We tested whether homocysteine is formed from methionine and other thioethers in vitro and in vivo, because methionine can be chemically demethylated to homocysteine.

Design:

In in vitro studies, chemical conversions of thioethers (methionine, S-adenosylhomocysteine and cystathionine) into homocysteine were measured under various aerobic conditions. In humans, oral methionine (0.17 mmol/kg body weight) loading tests with and without an oral iron dose (ferrous sulfate, 13 μmol/kg) were performed.

Setting:

A university setting in Birmingham, AL, USA.

Subjects:

A total of five healthy adult subjects volunteered.

Results:

The in vitro incubation of methionine, S-adenosylhomocysteine or cystathionine with chelated iron resulted in the formation of homocysteine. These conversions were iron- and pH-dependent (pH optima between 5.0 and 6.0) and it was also chelator-dependent. In humans, oral methionine loading tests resulted in a 45% increase in the area-under-the-curve for plasma total homocysteine concentrations, when iron was given together with methionine.

Conclusion:

Our data suggest that iron-dependent chemical formation of homocysteine can occur in vivo, and contribute to the plasma total homocysteine pool, since this formation can occur ceaselessly. We hypothesize that plasma total homocysteine concentrations reflect, in part, non-protein-bound iron in the body.

Introduction

In humans, homocysteine (Hcy) is derived solely from methionine through the transmethylation pathway and is remethylated to methionine by methionine synthase or is metabolized to cysteine via the transsulfuration pathway (Refsum et al., 1998). A blockage in these pathways leads to elevated plasma total homocysteine (tHcy) concentration (hyperhomocysteinemia). Mild to moderate hyperhomocysteinemia has been implicated as an independent risk factor for occlusive-vascular disease (OVD). However, a mechanism by which hyperhomocysteinemia results in this pathology remains unidentified about 15 years after the initial report on the association (Clarke et al., 1991). The majority of recent clinical trials failed to demonstrate that the supplementation of B vitamins, including folic acid, reduces the risk of OVD despite a reduction in plasma tHcy (Liem et al., 2003; Lange et al., 2004; Toole et al., 2004; Bønna et al., 2006; HOPE 2 Investigators 2006). These findings suggest that it is over due to reevaluate the cause and effect of elevated Hcy in relation to the risk for OVD.

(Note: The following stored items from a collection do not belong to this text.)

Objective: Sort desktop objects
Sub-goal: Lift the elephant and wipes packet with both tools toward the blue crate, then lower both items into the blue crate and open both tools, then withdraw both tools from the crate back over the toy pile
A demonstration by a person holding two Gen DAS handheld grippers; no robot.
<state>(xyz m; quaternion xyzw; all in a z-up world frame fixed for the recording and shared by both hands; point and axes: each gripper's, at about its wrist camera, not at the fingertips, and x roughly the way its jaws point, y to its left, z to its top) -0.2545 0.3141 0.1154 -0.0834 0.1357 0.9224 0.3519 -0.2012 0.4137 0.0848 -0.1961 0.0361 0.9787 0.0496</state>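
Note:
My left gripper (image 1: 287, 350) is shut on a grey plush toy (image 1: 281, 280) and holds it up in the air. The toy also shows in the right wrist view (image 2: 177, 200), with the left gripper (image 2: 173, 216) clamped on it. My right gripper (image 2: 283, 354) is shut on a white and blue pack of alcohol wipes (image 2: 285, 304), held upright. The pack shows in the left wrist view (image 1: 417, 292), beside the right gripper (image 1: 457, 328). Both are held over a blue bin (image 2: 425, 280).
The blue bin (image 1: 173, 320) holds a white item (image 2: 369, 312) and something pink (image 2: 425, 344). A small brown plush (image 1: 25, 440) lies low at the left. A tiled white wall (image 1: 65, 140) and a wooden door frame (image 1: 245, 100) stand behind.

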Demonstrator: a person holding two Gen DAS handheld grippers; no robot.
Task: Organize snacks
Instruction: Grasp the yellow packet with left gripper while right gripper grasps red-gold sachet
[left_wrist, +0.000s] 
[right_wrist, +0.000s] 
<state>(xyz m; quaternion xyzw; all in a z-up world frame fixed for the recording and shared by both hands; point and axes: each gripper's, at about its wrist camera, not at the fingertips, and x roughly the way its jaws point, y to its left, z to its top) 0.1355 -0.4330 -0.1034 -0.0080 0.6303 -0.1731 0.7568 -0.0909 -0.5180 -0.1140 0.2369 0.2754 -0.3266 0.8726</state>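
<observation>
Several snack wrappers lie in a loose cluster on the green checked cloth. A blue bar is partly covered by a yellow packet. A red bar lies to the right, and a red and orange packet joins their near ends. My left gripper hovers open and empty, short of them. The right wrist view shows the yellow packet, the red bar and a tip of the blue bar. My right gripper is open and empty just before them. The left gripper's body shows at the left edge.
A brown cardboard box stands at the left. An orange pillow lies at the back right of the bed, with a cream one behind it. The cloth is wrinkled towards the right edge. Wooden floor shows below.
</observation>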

We hypothesized that Hcy is formed in vitro from methionine and other thioethers (S-adenosylhomocysteine and cystathionine) under various conditions in the presence of iron. This hypothesis was based on the facts that methionine is chemically demethylated to Hcy in acid (Stekol, 1957) and that Lewis acids, such as iron, are known to catalyze the cleavage of oxygen ethers (March, 1968). Furthermore, we postulated that non-protein-bound iron (“free iron”) is exposed to methionine (free or in peptides or proteins) or other thioethers at in vivo acidic sites including the endosome and lysosome, and in the stomach (Nalini et al., 1992; Harrison and Arosio, 1996; Ponka et al., 1998; Petrat et al., 2001) and tested whether this chemical conversion occurs in humans. In the study presented here, we describe the in vitro iron-dependent chemical conversions of these thioethers into Hcy under mild or moderate acidic conditions, and the results of oral methionine loading tests with and without an oral iron dose in humans.

Methods

In vitro experiments

All reagents including methionine, S-adenosylhomocysteine, and L-cystathionine were purchased from Sigma (St Louis, MO, USA). L-[1-14C]methionine (56 mCi/mmol) was obtained from Moravek Biochemicals (Brea, CA, USA). Distilled-deionized water was used for all experiments.

Methionine, S-adenosylhomocysteine or cystathionine in citrate buffer or ethylene diamine tetraacetic acid (EDTA) solution (5.0 mM) was incubated for 1–2 h at 23 or 37°C under aerobic conditions. Ferrous sulfate (FeSO4) and ascorbic acid were added immediately before the initiation of the incubation in rotating tubes containing 1.0–5.0 ml of the mixture. The pH of each mixture was measured at the beginning of the incubation. The incubation of 10 μCi of [1-14C]methionine (adjusted to 3.0 mM with cold methionine) with FeSO4 (5.0 mM) and EDTA (5.0 mM, pH 5.0) took place in a total volume of 0.4 ml for 30 min at 37°C.

Human study

The Institutional Review Board for Human Use of the University of Alabama at Birmingham approved the protocol, and informed consent was obtained from each subject. Five healthy adults (two females and three males with a mean age of 41 years old) participated in the study. Their folate, vitamin B12 and vitamin B6 status, assessed by the analyses of plasma and red-cell folate and plasma vitamin B12 and pyridoxal-5′-phosphate, was normal (data not shown), and their fasting plasma tHcy concentrations were lower than 10 μ M. After overnight fasting, they ingested methionine (0.17 mmol (25 mg)/kg of body weight) with 100 ml of water. Blood samples (< 4.0 ml each time) were obtained using tubes containing sodium heparin (Beckton Dickinson, Rutherford, NJ, USA) immediately before and 3, 6, 9 and 24 h after the methionine ingestion, and were kept at 4°C until the separation of plasma. Plasma was stored at −70°C until analyses. Subjects ate a low-methionine meal (300 g of canned boiled corn and 270 g of vegetable soup) shortly after the 3-h blood collection (around noon). After the 9-h blood collection, they were asked to eat an evening meal low in folate and iron (no green vegetables and meat). A 24-hour blood sample was obtained after overnight fasting. After at least a 7-day washout period, the protocol was repeated using the identical dose of methionine immediately followed by an independent dose of FeSO4 (13 μmol (3.7 mg)/kg of body weight) with 50 ml of water.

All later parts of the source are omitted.